WHAT TO WORK ON. Among the entries that follow, find every line with the word "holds" and copy it.

(Data extracted from a collection)
-- Opening Marker --

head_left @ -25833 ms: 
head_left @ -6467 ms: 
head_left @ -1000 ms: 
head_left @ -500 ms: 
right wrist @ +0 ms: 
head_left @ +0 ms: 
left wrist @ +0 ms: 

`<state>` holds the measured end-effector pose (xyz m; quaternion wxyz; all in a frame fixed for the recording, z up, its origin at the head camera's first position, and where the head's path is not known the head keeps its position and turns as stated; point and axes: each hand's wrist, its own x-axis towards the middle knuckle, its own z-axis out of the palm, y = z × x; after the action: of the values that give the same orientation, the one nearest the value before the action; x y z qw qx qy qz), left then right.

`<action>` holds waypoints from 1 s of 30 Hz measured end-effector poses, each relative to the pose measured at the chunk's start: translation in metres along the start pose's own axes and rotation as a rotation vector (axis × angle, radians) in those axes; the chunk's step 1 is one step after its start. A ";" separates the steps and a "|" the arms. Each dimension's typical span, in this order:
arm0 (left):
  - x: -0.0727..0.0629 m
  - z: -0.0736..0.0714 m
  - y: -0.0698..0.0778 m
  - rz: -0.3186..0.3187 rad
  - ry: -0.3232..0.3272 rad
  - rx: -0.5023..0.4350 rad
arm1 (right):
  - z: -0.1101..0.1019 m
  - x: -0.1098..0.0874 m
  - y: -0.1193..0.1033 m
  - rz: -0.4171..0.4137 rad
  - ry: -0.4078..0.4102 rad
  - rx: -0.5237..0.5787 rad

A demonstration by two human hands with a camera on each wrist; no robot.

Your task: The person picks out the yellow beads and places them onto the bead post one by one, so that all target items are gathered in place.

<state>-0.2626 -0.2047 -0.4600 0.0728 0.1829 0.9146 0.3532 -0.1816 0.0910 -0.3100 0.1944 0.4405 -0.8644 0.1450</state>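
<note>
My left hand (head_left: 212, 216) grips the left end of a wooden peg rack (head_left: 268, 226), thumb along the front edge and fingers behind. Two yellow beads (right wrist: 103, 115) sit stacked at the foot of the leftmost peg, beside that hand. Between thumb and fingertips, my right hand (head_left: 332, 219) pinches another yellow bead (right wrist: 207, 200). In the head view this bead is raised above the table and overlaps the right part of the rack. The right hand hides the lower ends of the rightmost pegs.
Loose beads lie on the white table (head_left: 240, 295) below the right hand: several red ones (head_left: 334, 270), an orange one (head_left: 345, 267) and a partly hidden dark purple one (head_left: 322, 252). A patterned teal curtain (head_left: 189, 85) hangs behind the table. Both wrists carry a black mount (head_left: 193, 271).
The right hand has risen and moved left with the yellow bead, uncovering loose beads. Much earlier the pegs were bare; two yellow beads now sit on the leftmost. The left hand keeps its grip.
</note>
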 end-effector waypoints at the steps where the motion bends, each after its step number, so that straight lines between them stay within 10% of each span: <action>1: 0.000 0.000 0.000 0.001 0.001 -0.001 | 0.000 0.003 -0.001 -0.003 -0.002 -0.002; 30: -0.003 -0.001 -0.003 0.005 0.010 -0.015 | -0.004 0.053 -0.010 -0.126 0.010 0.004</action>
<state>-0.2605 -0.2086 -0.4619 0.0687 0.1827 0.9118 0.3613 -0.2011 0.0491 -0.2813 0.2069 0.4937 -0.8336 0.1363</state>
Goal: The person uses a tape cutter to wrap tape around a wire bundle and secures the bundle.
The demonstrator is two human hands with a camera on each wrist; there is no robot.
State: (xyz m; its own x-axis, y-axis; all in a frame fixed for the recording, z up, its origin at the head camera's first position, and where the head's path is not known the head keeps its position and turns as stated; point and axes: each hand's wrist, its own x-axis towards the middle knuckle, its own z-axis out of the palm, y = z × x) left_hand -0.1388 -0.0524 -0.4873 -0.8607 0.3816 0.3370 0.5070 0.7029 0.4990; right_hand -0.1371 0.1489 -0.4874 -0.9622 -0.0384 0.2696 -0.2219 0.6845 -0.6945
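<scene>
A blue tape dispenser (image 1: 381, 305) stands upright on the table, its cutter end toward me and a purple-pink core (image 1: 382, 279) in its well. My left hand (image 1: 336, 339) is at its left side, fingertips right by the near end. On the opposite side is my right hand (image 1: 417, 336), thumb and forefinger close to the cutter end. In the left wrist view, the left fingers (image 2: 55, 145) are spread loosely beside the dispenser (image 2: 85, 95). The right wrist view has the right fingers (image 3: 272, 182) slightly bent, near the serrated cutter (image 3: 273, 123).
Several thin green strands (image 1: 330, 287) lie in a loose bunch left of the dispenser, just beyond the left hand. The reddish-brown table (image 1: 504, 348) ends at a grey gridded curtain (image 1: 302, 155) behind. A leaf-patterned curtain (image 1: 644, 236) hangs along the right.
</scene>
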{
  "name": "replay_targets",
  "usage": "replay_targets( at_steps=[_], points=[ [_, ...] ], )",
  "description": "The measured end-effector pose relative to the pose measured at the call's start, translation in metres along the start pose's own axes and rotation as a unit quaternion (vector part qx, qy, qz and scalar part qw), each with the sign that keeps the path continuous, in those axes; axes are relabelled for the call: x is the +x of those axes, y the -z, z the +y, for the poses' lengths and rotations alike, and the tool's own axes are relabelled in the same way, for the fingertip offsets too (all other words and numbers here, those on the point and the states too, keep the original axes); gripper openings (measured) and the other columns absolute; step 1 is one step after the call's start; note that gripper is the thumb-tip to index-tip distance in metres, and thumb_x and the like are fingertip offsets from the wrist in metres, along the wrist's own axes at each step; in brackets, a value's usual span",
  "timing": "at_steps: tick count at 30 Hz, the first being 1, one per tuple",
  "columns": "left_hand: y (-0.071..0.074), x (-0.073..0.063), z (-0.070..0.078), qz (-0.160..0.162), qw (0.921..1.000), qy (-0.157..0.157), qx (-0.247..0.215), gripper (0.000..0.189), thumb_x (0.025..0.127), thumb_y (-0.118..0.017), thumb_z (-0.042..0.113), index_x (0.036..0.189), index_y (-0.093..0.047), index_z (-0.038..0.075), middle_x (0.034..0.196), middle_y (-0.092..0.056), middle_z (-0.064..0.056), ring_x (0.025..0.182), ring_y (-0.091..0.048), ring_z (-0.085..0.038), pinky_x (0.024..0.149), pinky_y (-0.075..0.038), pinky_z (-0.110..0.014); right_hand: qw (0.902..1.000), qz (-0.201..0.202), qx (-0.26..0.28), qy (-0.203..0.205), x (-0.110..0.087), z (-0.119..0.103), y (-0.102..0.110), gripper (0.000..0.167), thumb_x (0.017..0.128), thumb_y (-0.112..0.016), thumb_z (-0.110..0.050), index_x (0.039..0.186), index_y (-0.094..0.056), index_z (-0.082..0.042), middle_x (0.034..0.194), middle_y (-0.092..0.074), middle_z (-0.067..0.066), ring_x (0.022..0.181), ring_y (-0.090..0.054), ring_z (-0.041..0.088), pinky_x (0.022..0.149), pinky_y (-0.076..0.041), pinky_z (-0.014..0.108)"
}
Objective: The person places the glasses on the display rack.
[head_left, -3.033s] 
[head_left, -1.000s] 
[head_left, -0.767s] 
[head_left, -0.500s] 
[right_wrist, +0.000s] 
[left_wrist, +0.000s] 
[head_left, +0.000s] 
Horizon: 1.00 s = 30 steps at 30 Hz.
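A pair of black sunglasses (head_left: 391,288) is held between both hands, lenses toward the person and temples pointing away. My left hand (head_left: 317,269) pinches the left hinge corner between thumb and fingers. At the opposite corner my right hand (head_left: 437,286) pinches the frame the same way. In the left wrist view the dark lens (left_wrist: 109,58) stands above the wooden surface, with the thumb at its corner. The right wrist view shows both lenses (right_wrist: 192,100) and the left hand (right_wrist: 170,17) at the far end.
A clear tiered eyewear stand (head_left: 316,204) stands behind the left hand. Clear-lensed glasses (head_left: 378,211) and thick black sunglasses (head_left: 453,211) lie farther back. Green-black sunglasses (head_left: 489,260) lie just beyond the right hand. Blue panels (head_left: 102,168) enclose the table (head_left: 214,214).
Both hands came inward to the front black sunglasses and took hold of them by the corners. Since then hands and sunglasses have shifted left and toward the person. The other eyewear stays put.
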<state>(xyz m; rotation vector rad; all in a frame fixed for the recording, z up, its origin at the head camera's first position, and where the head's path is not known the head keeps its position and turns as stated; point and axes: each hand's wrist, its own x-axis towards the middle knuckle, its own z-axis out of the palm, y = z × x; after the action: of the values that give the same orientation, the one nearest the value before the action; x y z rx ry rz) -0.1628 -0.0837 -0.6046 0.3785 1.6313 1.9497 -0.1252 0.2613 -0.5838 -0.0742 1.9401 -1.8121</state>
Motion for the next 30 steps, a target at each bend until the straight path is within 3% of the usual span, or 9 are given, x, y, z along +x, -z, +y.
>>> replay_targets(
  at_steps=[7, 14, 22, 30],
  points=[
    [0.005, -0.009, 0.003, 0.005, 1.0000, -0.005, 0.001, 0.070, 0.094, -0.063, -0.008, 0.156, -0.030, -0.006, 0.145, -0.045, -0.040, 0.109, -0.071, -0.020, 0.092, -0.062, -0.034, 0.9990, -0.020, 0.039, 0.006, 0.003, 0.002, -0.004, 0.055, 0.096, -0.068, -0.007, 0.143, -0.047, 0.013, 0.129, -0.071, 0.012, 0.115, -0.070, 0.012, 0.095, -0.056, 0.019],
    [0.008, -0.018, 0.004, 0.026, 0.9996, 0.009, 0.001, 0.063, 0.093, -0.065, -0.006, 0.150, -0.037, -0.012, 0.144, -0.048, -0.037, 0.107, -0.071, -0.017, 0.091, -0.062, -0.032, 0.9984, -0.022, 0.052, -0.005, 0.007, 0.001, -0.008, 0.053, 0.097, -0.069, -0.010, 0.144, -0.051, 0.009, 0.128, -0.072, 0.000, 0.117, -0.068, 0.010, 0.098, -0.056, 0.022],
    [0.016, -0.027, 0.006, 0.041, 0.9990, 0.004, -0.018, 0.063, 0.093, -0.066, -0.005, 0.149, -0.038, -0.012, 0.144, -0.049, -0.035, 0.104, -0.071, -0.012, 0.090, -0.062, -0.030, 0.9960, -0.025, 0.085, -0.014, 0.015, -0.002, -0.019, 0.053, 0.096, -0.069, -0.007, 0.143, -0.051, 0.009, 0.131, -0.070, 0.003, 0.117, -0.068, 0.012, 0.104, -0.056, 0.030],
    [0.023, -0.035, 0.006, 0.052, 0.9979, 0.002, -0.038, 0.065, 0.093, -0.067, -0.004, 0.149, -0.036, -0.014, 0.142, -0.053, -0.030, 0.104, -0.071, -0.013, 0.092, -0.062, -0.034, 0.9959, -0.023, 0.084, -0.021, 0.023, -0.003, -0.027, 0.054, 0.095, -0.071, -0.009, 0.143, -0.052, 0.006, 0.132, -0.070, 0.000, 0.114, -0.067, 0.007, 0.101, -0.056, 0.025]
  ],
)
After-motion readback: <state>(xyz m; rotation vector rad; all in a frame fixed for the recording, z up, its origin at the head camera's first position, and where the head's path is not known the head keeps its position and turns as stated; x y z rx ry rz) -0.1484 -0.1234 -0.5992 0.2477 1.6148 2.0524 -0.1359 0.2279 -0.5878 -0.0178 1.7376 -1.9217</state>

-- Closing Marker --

TASK ANSWER.
`<state>` holds the measured end-effector pose (xyz m; quaternion wxyz; all in a frame fixed for the recording, z up, its origin at the head camera's first position, and where the head's path is not known the head keeps its position and turns as stated; point and axes: each hand's wrist, its own x-axis towards the middle knuckle, its own z-axis out of the palm, y = z × x; after the action: of the values that give the same orientation, the one nearest the value before the action; x y z qw qx qy qz), left then right.
`<action>` holds waypoints from 1 s of 30 Hz measured end-effector poses, each relative to the pose measured at the chunk's start: translation in metres along the start pose's own axes and rotation as a rotation vector (axis × angle, radians) in those axes; the chunk's step 1 is one step after its start. A ";" separates the steps and a "|" the arms. Each dimension's typical span, in this order:

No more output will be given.